→ ACTIVITY
Straight copy, no pictures: transcribe each entry as it stands.

:::

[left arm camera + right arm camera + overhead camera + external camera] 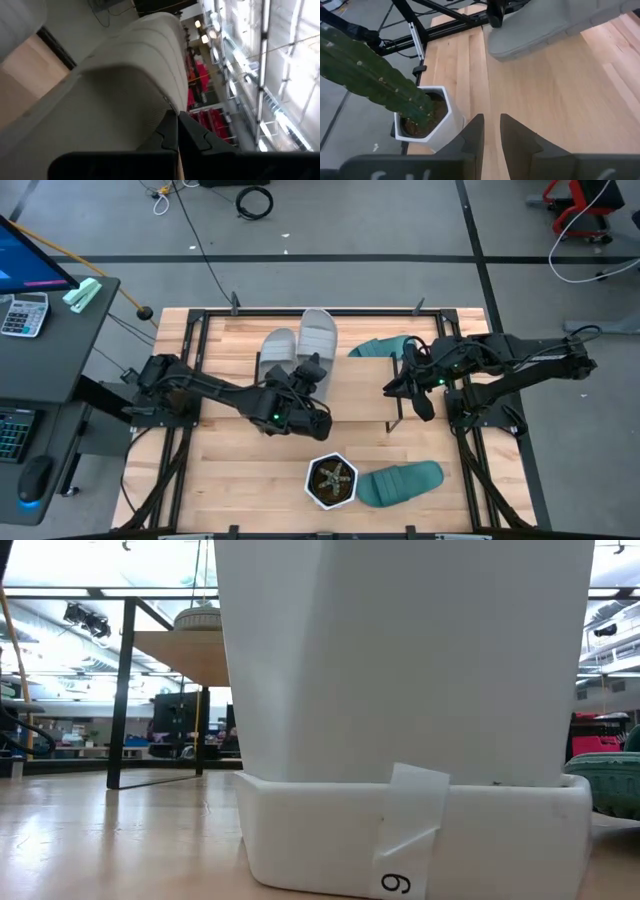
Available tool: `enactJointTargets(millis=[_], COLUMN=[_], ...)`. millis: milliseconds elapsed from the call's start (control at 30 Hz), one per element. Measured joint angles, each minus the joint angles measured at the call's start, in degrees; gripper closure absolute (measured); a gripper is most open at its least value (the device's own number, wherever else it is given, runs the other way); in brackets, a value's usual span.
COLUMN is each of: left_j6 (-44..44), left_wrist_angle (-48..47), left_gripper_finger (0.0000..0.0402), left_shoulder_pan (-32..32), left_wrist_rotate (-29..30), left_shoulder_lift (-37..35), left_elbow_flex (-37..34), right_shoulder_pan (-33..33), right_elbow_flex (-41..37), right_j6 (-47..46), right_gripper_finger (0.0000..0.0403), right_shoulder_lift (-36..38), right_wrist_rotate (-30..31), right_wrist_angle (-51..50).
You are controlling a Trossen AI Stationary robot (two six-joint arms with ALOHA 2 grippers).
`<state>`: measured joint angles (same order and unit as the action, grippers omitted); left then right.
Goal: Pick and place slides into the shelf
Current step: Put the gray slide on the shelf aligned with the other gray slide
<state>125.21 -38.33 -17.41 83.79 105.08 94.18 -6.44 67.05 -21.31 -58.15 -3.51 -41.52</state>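
Two arms reach in over the table from its left and right sides. The left gripper sits near the table's middle, its fingers pinched together on the edge of a light grey slide, which lies with its far end over the shelf. A second grey slide lies touching that one on its left. The right gripper hovers at the right end of the shelf's wooden board, its fingers a narrow gap apart and holding nothing. Just beyond it, at the far right of the shelf, a teal slide lies partly hidden by the arm. Another teal slide rests on the near part of the table, well apart from the shelf, right beside the white hexagonal potted plant, whose pot fills the low view.
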Motion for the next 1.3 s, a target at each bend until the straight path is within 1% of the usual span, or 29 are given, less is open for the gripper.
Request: enactJointTargets(millis=[133, 767, 1300], left_j6=[2.0, 1.4, 2.8], left_wrist_angle=[-0.7, -1.3, -6.3], left_gripper_finger=[0.0401, 0.0401, 0.0401], left_shoulder_pan=[0.0, -0.1, 0.0], left_wrist_rotate=[-0.7, 0.2, -0.7], left_shoulder_lift=[0.9, 1.9, 1.9], left_elbow_flex=[-0.1, 0.0, 0.0], right_shoulder_pan=[0.0, 0.0, 0.0], right_elbow_flex=[0.0, 0.0, 0.0], right_j6=[-0.1, -0.2, -0.8], right_gripper_finger=[0.0334, 0.0334, 0.0334], right_shoulder_lift=[0.0, 0.0, 0.0], right_wrist_rotate=[0.0, 0.0, 0.0], right_wrist_angle=[0.0, -0.2, -0.3])
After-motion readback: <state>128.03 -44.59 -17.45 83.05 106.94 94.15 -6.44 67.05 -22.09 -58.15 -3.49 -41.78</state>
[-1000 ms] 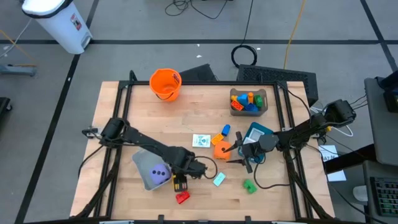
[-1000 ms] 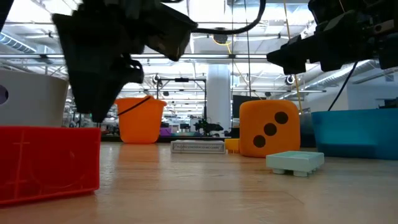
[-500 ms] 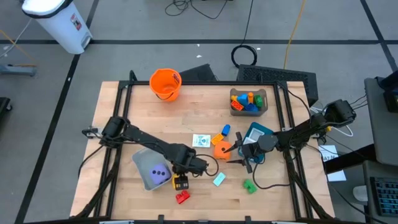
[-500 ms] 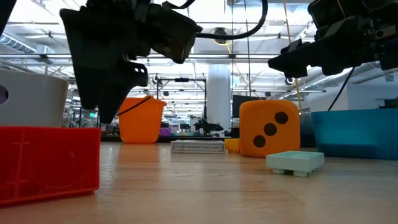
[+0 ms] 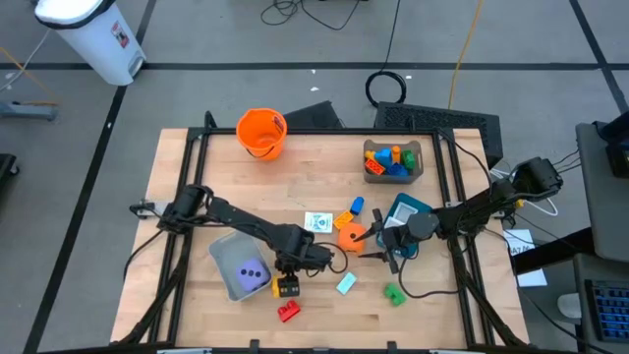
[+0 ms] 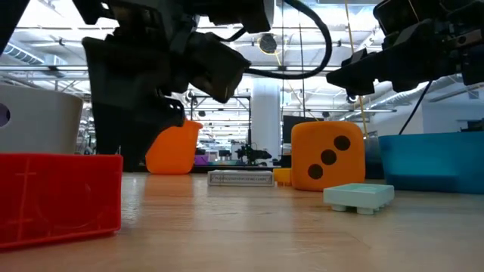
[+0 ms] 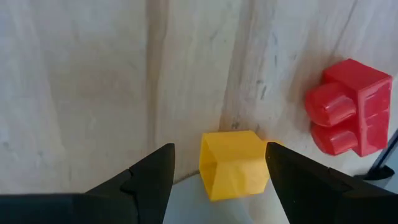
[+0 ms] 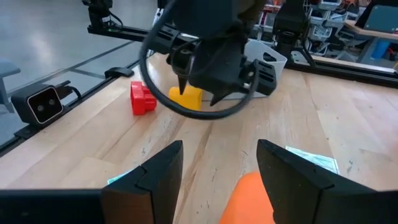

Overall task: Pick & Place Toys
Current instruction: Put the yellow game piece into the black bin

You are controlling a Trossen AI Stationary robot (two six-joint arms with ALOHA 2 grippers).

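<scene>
A yellow block [image 7: 233,167] lies on the wooden table beside the grey bin [image 5: 228,258] that holds a purple die [image 5: 250,274]. My left gripper [image 7: 219,149] points steeply down over the block, open, with one finger on either side of it. A red block [image 5: 288,312] lies just nearer the table's front edge. An orange dotted die [image 6: 325,155] stands on the table at mid-right. My right gripper [image 5: 371,243] hovers level above it, open, touching nothing. A white card [image 5: 316,222] lies flat near the middle. My left gripper stands astride the yellow block's top end [image 7: 229,142] from above. A clear gap shows beside one finger [image 7: 155,171]. The other finger [image 7: 292,174] lines up with the block's edge, and I cannot tell whether it touches. The block rests on the table.
An orange bucket [image 5: 260,131] stands at the far left, and a grey bin of blocks [image 5: 393,160] at the far right. A teal bin [image 5: 407,209] sits at the right edge. Pale teal [image 5: 346,284], green [image 5: 393,293] and blue [image 5: 356,205] blocks lie scattered around the die.
My left gripper has sunk toward the table and drifted a little toward the table's right. In the low view it now hides part of the orange bucket. The yellow and red blocks lie where they were.
</scene>
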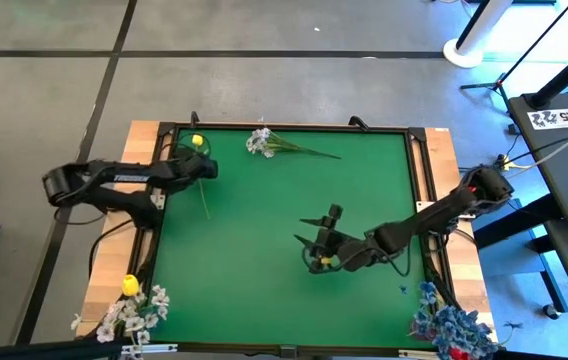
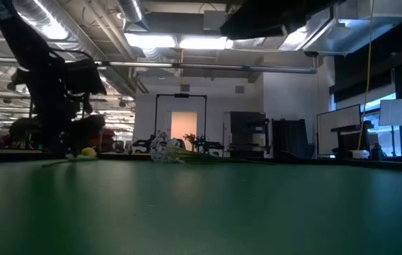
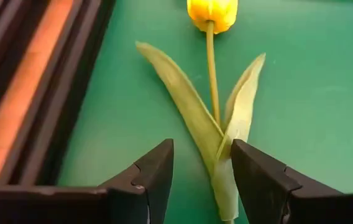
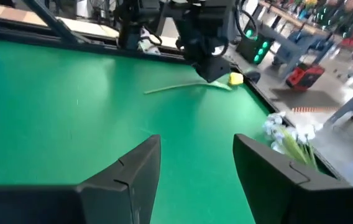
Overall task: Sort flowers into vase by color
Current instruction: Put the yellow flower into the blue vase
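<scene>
Evidently the sorting is partly done: a yellow tulip (image 1: 197,142) and a white spray (image 1: 260,141) lie on the green mat (image 1: 264,220) near its far edge, unsorted. The left gripper (image 3: 201,180) hovers over the tulip's stem — fingers apart, gripping nothing — while the right gripper (image 4: 195,171) waits mid-mat, open and empty.

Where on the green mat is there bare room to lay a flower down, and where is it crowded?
Bare: the green mat between the yellow tulip under the left gripper and the right gripper; also the stretch right of the white spray. Crowded: the near corners, by the white and yellow bunch and blue bunch.
</scene>
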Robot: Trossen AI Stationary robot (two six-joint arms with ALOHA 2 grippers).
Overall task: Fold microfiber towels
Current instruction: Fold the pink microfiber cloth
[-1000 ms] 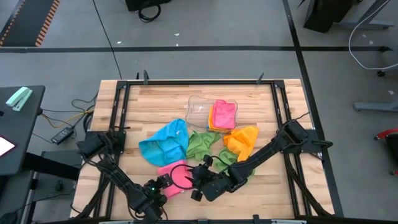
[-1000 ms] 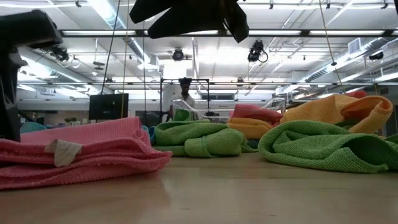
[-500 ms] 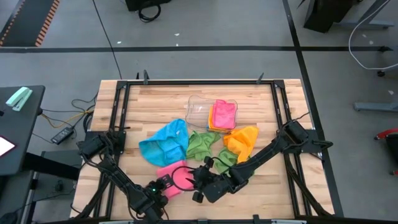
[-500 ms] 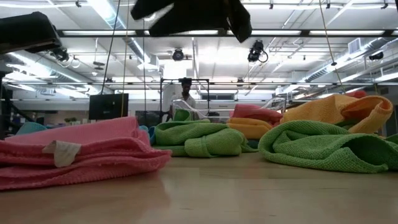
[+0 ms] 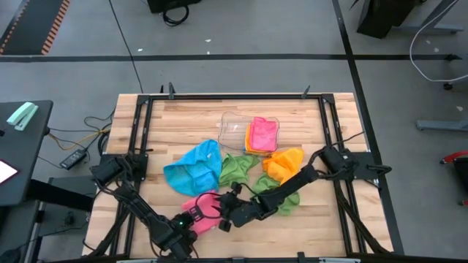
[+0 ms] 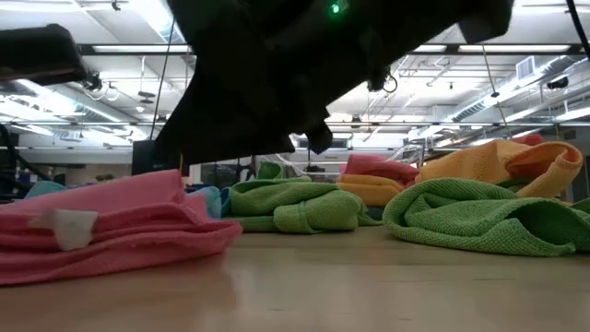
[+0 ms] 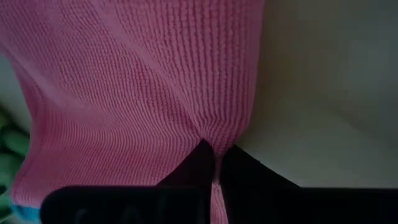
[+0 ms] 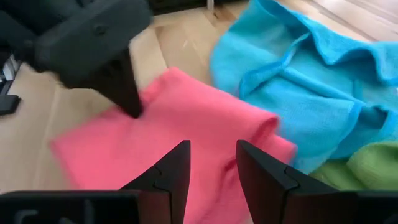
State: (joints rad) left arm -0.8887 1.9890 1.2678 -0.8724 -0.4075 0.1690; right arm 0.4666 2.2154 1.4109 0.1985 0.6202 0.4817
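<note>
The pink towel (image 5: 207,208) lies rumpled at the front of the bench (image 5: 183,120), just in front of the blue towel (image 5: 192,166). The left pincer (image 5: 196,216) has its fingers (image 7: 200,163) pressed together on the pink towel's edge, the knit bunched into a pleat between them. The right pincer (image 5: 225,217) hovers over the same towel from the other side, its two fingers (image 8: 176,167) held partly apart with nothing between them, pointing down at the pink cloth.

Beside the blue towel, toward the bench's middle, sits a crumpled green towel (image 5: 238,169), and past that an orange towel (image 5: 285,164). A second green towel (image 5: 284,199) lies in front of the orange one, under the right arm. Behind the green and orange ones stands a clear plastic tray (image 5: 232,128) with pink and orange cloths (image 5: 262,134) stacked in it.
</note>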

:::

→ THE COMPLETED TASK
[left arm camera + right arm camera + overhead camera + external camera] 
Available tool: `enactJointTargets(millis=[_], COLUMN=[_], ...)`. millis: milliseconds elapsed from the call's start (control at 30 Hz), one per element. Measured joint angles, each minus the joint angles measured at the call's start, in degrees; gripper closure absolute (measured); a gripper is most open at its least value (the device's own number, wherever else it is given, runs the other way); in brackets, a value's usual span.
COLUMN is each of: left_j6 (-44..44), left_wrist_angle (-48..47), left_gripper_finger (0.0000..0.0402), left_shoulder_pan (-32..32), left_wrist_rotate (-29..30), left_shoulder_lift (-37..35), left_elbow_flex (-37..34), right_shoulder_pan (-33..33), right_elbow_flex (-41..37), right_j6 (-47..46), right_gripper_finger (0.0000..0.0403), right_shoulder_lift (-36..38), right_wrist_rotate (-30..31), right_wrist_angle (-51..50).
You are controlling a Trossen AI Stationary robot (two six-joint arms with ALOHA 2 grippers).
`<state>`: measured joint angles (same order and unit as the action, grippers omitted); left then right.
Goal: Pick and place slides into the shelf
Current step: Put the gray slide on the shelf aligned with the other gray slide
<state>125.21 -38.33 -17.41 83.79 105.08 94.18 -6.44 67.05 -21.31 -58.15 -3.51 -41.52</state>
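Two arms reach in over the table from its left and right sides. The left gripper sits near the table's middle, its fingers pinched together on the edge of a light grey slide, which lies with its far end over the shelf. A second grey slide lies touching that one on its left. The right gripper hovers at the right end of the shelf's wooden board, its fingers a narrow gap apart and holding nothing. Just beyond it, at the far right of the shelf, a teal slide lies partly hidden by the arm. Another teal slide rests on the near part of the table, well apart from the shelf, right beside the white hexagonal potted plant, whose pot fills the low view.
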Motion for the next 1.3 s, a target at each bend until the straight path is within 1% of the usual span, or 29 are given, less is open for the gripper.
Request: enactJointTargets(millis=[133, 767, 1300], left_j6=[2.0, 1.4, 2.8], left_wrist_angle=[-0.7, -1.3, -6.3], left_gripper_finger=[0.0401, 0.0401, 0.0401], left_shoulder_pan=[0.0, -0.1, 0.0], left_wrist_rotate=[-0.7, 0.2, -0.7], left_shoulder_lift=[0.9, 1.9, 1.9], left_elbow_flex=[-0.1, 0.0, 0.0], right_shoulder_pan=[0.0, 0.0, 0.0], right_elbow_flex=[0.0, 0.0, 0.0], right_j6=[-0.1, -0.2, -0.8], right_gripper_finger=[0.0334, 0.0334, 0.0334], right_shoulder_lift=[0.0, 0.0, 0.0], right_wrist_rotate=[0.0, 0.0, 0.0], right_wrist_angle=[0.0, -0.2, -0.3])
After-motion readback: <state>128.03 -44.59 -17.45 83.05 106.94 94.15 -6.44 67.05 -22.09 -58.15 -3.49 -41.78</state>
[-1000 ms] 
[-1000 ms] 
[-500 ms] 
[-500 ms] 
[+0 ms] 
[+0 ms] 
[+0 ms] 
[+0 ms] 

Overall task: Pick & Place Toys
Current instruction: Put the yellow game piece into the black bin

You are controlling a Trossen AI Stationary robot (two six-joint arms with ALOHA 2 grippers).

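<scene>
A yellow block [image 7: 233,167] lies on the wooden table beside the grey bin [image 5: 228,258] that holds a purple die [image 5: 250,274]. My left gripper [image 7: 219,149] points steeply down over the block, open, with one finger on either side of it. A red block [image 5: 288,312] lies just nearer the table's front edge. An orange dotted die [image 6: 325,155] stands on the table at mid-right. My right gripper [image 5: 371,243] hovers level above it, open, touching nothing. A white card [image 5: 316,222] lies flat near the middle. My left gripper stands astride the yellow block's top end [image 7: 229,142] from above. A clear gap shows beside one finger [image 7: 155,171]. The other finger [image 7: 292,174] lines up with the block's edge, and I cannot tell whether it touches. The block rests on the table.
An orange bucket [image 5: 260,131] stands at the far left, and a grey bin of blocks [image 5: 393,160] at the far right. A teal bin [image 5: 407,209] sits at the right edge. Pale teal [image 5: 346,284], green [image 5: 393,293] and blue [image 5: 356,205] blocks lie scattered around the die.
My left gripper has sunk toward the table and drifted a little toward the table's right. In the low view it now hides part of the orange bucket. The yellow and red blocks lie where they were.
</scene>
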Overall task: Sort flowers into vase by color
Current instruction: Put the yellow flower into the blue vase
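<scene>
Evidently the sorting is partly done: a yellow tulip (image 1: 197,142) and a white spray (image 1: 260,141) lie on the green mat (image 1: 264,220) near its far edge, unsorted. The left gripper (image 3: 201,180) hovers over the tulip's stem — fingers apart, gripping nothing — while the right gripper (image 4: 195,171) waits mid-mat, open and empty.

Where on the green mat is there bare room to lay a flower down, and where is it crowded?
Bare: the green mat between the yellow tulip under the left gripper and the right gripper; also the stretch right of the white spray. Crowded: the near corners, by the white and yellow bunch and blue bunch.
</scene>
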Robot: Trossen AI Stationary robot (two six-joint arms with ALOHA 2 grippers).
Overall task: Fold microfiber towels
Current instruction: Fold the pink microfiber cloth
[-1000 ms] 
[-1000 ms] 
[-500 ms] 
[-500 ms] 
[+0 ms] 
[+0 ms] 
[+0 ms] 
[+0 ms] 
State: (joints rad) left arm -0.8887 1.9890 1.2678 -0.8724 -0.4075 0.1690; right arm 0.4666 2.2154 1.4109 0.1985 0.6202 0.4817
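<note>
The pink towel (image 5: 207,208) lies rumpled at the front of the bench (image 5: 183,120), just in front of the blue towel (image 5: 192,166). The left pincer (image 5: 196,216) has its fingers (image 7: 200,163) pressed together on the pink towel's edge, the knit bunched into a pleat between them. The right pincer (image 5: 225,217) hovers over the same towel from the other side, its two fingers (image 8: 176,167) held partly apart with nothing between them, pointing down at the pink cloth.

Beside the blue towel, toward the bench's middle, sits a crumpled green towel (image 5: 238,169), and past that an orange towel (image 5: 285,164). A second green towel (image 5: 284,199) lies in front of the orange one, under the right arm. Behind the green and orange ones stands a clear plastic tray (image 5: 232,128) with pink and orange cloths (image 5: 262,134) stacked in it.
</note>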

Nothing remains to be added to the output.